The waiting is the worse bit and I totally get what you and your fiance mean by not knowing if you want to find out before your honeymoon. 

Going by what you've said it sounds like they are pretty confident it's CIN and not cancer cells found if that's what was in the letter. The results of the biopsy is to confirm. 

Your fiance could call the clinic that performed her colp and ask what exactly will be happening at the next appointment and also chase up her results at the same time! 

Good luck hope you find out soon 

Roxy

Hey Roxy,

 

thanks as as ever for your response! 

Hope you are ok?

We've got another 2 weeks until we leave for the wedding yet and it's now been two weeks since the colp. i think we've both tried to pretty much put it out of our mind for the last week or so although she's had some very light watery discharge so the reminder is always there. Everytime we pick up the mail we both sit down to open her letters together just in case there is any bad news.

We've been dosing up with immune boosting vitamins as well just to hopefully help the healing process and help try and keep anything at bay. 

 

Fingers crossed :)

 

 

Well the good thing to remember is that fully invasive cervical cancer is pretty rare. What's even more rare is the type of cc I got lol. But really, it's very rare. Abnormal Pap smears? Not rare at all. Very common. Probably just have some things cut off and move on. If at the small  chance she does have cc, it's highly treatable, highly curable.

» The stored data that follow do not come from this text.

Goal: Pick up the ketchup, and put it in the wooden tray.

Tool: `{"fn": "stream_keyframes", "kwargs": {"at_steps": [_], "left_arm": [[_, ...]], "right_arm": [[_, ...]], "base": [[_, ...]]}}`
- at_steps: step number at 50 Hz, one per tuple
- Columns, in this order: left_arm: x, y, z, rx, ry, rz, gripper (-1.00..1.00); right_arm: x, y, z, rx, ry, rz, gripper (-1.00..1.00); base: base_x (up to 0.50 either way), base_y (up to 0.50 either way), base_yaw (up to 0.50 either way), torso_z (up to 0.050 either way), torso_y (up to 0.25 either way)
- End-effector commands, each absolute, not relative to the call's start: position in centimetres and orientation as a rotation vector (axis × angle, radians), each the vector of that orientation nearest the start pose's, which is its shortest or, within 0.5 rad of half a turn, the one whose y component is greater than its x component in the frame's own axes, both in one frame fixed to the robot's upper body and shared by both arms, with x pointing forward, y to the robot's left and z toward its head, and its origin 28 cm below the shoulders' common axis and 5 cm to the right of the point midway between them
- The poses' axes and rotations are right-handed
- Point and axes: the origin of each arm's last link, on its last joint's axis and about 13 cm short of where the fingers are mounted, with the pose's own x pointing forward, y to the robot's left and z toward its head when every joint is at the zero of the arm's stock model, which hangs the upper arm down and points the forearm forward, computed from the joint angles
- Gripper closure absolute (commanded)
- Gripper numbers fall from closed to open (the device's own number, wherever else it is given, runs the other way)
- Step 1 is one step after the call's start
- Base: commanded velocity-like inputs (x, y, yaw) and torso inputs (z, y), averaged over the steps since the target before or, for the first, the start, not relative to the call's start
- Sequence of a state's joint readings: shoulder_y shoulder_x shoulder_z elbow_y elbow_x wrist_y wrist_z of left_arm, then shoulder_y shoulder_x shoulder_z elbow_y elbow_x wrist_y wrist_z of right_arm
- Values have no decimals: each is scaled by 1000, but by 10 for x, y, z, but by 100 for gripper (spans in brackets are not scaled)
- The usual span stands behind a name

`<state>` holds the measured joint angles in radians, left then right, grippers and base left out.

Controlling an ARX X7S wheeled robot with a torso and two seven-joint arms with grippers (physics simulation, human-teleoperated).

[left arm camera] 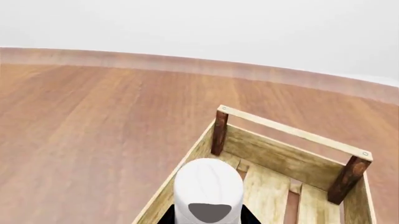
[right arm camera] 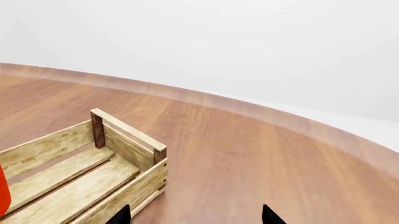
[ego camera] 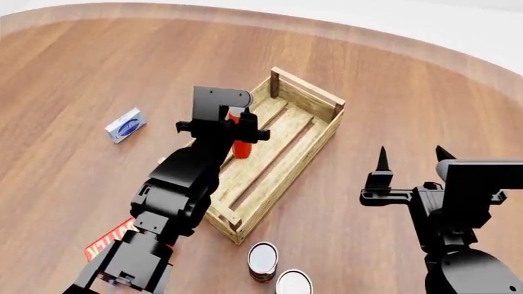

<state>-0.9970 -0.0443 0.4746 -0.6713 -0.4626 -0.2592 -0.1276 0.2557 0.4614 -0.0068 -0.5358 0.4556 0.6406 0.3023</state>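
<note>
Over the tray (ego camera: 315, 131), your left gripper (ego camera: 237, 125) clamps the ketchup (ego camera: 240, 147); lower, then release. Right gripper (ego camera: 410, 160) gapes empty.

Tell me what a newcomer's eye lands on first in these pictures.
First, the red ketchup clamped upright in the left gripper, over the wooden tray at the table's middle. Next, the right gripper, open and empty to the tray's right, and the two cans near the tray's front corner.

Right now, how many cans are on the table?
2. Both stand close together beside the wooden tray's near corner: one can and another cut off by the picture edge. The arms could hide others.
</note>
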Motion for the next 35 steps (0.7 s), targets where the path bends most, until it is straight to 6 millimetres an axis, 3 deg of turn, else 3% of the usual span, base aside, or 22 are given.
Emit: {"fn": "stream_keyframes", "kwargs": {"at_steps": [1,35], "left_arm": [[392,148,158,-44,9,-228,100],[397,146,133,-38,76,-209,100]], "right_arm": [[232,-159,150,-91,-109,-86,-100],[228,-160,145,-86,-102,-94,-100]], "base": [[0,0,0,0,0],[0,0,0,0,0]]}}
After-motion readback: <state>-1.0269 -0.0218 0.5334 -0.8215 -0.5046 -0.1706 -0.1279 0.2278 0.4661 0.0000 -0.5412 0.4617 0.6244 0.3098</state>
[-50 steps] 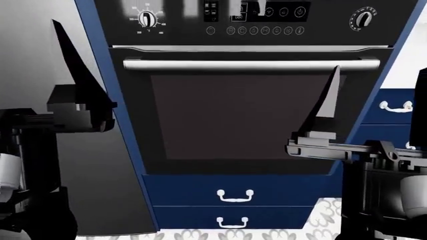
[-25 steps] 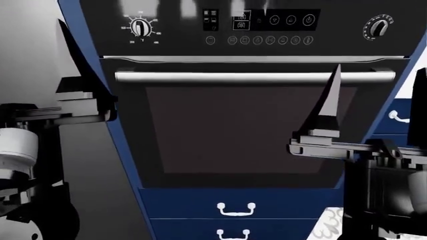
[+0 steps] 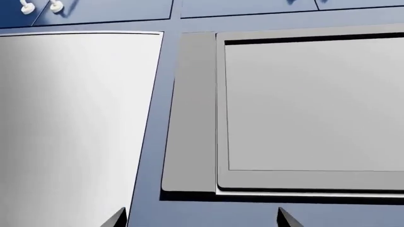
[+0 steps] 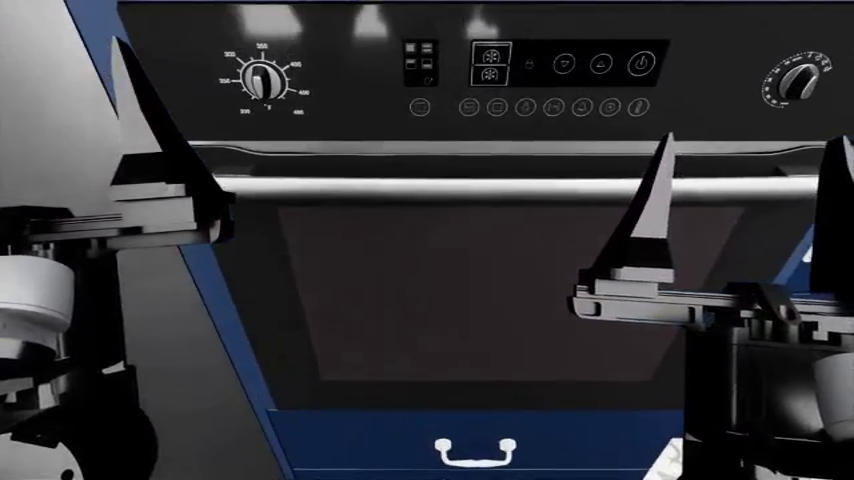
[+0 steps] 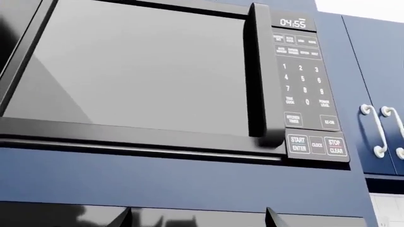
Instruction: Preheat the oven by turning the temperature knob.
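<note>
left gripper raised at the left of the head view, in front of the blue cabinet edge, fingers apart and clamped on nothing. only two dark fingertips peeking into the left wrist view, aimed at grey panels rather than at the oven. just to the right and a little above: temperature knob, top left of the oven control strip, ringed by white numerals, untouched. further right along the strip, digital button panel, then the second knob with plain ticks, to be left alone. below, silver bar handle across the dark glass door. right gripper low at the right, fingers spread and empty, its wrist camera looking up at a microwave instead.

judged as the approach step, nothing yet turned. best done with the nearer left arm: lift and shift slightly right until the fingers straddle the dial squarely, push in along the knob's axis, close gently on the rim, then rotate the wrist about that axis without dragging sideways. worth keeping the fingertips off the bar handle and checking the pointer against the numerals while turning.
</note>
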Tool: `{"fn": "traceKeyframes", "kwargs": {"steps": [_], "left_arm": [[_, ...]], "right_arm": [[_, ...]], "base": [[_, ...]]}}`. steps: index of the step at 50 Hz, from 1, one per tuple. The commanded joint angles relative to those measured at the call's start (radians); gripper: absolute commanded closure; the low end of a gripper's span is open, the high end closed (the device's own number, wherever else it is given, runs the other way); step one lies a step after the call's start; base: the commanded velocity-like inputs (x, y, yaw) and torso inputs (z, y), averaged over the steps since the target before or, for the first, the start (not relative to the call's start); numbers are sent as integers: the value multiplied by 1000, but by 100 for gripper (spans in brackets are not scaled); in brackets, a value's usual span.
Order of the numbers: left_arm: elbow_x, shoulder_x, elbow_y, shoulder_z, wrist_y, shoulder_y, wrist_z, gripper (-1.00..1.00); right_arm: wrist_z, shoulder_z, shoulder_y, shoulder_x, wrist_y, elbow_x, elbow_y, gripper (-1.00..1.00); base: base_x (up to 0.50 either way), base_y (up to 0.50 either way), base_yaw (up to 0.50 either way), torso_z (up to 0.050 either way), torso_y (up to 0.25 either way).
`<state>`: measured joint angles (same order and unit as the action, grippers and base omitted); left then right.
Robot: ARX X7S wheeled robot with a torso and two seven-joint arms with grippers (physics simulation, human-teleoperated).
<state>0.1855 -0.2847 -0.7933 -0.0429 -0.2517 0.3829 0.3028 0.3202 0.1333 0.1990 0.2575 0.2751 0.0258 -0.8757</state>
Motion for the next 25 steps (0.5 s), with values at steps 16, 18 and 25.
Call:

You're still gonna have her around for many years to come, regardless. Enjoy the wedding :)

Thanks for your reassurance nm_353

Sorry to hear about your own situation, makes me feel a little silly worrying about something that actually should be positive - they detected abnormal cells via the smear (that's what it's for after all) and have hopefully removed them all and any further risk.

i hope your treatment is going as well as possible and you're remaining strong and positive :) 

 

Good news came through the post today!

 

So, biopsy results arrived after 2.5 weeks, well in advance of the wedding..and the good news was there are no cancerous cells and all abnormal cells have been removed. 

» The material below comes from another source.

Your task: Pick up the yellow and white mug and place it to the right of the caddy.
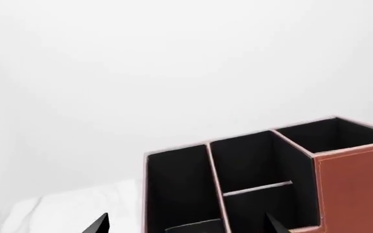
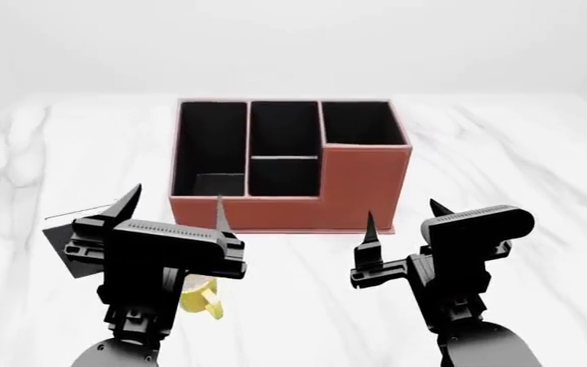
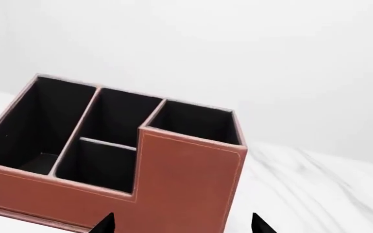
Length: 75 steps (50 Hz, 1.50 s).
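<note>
The reddish-brown caddy (image 2: 355,183) with black compartments stands mid-table, its taller section at the right. Only a yellow piece of the yellow and white mug (image 2: 199,297) shows, low on the table in front of the caddy's left end, mostly hidden beneath my left gripper (image 2: 176,202). That gripper is open and empty, hovering above the mug, and in its wrist view it (image 1: 188,225) faces the caddy (image 1: 355,184). My right gripper (image 2: 403,215) is open and empty in front of the caddy's right end. In its wrist view it (image 3: 182,224) faces the caddy's brown wall (image 3: 186,179).
The white marble table (image 2: 538,168) stretches bare to the right of the caddy. A dark flat object (image 2: 59,237) lies at the left, partly behind my left gripper. A plain pale wall runs behind the table.
</note>
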Available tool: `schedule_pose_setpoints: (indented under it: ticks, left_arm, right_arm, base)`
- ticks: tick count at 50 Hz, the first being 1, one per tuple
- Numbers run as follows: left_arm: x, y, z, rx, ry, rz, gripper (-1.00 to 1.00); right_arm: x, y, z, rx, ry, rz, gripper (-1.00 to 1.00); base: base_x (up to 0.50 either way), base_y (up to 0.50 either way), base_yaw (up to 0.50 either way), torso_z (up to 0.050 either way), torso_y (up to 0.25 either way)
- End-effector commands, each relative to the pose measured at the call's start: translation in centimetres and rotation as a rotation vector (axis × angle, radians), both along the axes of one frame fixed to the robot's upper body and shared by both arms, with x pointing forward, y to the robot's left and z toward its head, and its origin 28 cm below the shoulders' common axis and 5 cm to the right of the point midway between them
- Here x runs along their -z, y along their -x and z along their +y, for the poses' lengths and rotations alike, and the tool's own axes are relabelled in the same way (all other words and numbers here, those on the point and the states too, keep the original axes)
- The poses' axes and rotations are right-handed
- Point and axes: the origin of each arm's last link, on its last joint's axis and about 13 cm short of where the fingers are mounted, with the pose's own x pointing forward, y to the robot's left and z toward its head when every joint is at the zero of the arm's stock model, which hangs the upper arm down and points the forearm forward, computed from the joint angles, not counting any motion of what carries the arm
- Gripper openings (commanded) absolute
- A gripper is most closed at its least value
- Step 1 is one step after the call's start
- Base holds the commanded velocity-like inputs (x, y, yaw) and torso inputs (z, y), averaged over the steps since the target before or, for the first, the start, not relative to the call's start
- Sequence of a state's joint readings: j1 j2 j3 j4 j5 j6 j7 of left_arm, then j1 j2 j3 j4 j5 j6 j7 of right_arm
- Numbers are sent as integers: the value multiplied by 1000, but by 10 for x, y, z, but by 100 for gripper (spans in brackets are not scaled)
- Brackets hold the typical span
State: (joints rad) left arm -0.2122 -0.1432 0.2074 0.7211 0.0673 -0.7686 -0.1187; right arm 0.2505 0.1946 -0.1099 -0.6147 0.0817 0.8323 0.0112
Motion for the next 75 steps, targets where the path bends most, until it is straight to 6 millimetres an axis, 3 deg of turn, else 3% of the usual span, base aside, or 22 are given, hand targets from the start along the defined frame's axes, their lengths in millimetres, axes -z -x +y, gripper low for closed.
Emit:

Apparently she had mild, moderate and high grade CIN, all of which have been completely removed according to the letter. Back in 6 months for further colp. 

A weight off our shoulders which will hopefully mean we can now enjoy our wedding and honeymoon without worry. I suppose it is always in the back of your mind until the next appointment though so i hope she is able to relax and enjoy herself properly until closer to the time.

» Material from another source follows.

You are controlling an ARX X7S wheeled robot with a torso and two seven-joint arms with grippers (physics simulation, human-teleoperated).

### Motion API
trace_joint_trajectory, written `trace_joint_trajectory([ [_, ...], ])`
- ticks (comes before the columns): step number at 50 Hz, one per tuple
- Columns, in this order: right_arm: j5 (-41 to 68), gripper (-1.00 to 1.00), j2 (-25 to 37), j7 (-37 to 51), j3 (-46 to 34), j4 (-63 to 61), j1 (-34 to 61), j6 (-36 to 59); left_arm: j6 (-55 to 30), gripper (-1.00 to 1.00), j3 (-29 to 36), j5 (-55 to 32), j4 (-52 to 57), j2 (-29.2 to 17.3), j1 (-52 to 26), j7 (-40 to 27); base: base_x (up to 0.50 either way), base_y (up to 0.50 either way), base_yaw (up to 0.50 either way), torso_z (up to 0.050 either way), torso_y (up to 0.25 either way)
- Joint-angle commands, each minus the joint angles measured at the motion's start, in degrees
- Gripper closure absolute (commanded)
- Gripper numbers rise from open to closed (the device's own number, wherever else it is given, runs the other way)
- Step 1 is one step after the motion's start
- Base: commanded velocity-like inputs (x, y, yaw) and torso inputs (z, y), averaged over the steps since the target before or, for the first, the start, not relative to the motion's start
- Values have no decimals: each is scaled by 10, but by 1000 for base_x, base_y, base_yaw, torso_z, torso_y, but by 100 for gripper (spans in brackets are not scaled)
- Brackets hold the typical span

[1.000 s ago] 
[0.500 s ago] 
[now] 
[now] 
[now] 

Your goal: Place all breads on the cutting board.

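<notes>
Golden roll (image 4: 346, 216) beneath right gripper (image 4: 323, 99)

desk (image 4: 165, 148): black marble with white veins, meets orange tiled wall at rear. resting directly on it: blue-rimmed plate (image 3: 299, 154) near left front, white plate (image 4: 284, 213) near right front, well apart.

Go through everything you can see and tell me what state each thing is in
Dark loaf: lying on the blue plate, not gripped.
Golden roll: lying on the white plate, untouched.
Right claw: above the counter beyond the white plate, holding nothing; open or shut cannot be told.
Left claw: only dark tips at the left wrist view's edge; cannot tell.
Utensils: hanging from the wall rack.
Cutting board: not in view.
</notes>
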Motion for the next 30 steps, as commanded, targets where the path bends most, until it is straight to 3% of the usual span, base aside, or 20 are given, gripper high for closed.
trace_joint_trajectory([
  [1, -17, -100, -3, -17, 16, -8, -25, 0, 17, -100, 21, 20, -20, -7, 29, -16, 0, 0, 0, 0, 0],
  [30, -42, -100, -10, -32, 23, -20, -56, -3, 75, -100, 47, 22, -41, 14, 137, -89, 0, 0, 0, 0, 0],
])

Thanks for all the advice / encouragment and listening on here ladies!

Way hayyy!! That's excellent news! So happy to hear and thanks for coming back on to let us know. 

Have a fantastic wedding day, honeymoon and life together!!!

:D 

Roxy x 

so, it's been 6 months already and it's the return to the women's hospital for screening. Hopefully my wife isn't too worried, i however, will never tire of worrying  unneccesarily about things I can't affect / things that may actually be nothing to worry about! I don't want to let her know I'm worried though so as that doesnt help anybody.

so, I'm opting for radio silence, not even going to mention it at all apart from obviously accompanying her to the appointment! 

 

fingers crossed things are still clear and all good. 

Hi All,

I hope you're all staying strong and there have been some good news stories for people on here since i last posted?

So, we got the results back a few weeks after the 6 month colposcopy and my wife got the all clear and has been returned to regular smear pattern now.

We also had some great news a in April and are super excited that we're going to be parents for the first time later this year :)

So, my new concern is that my wife has had some light bleeding / spotting after sex recently and i don't know whether this is something we should be concerned about or not. She's made the midwife aware and we've been told it is quite normal for this to happen after sex during pregnancy...however...she did say that once the baby has been born my wife should ask the Doctor to arrange a smear just to be safe.

Has anybody else been in a similar sitaution: High grade moderate dyskaryosis > LLETZ > All clear > preganancy > spotting after sex? IS it cause for concern? Is there no option for some form of smear during pregnancy to be safe?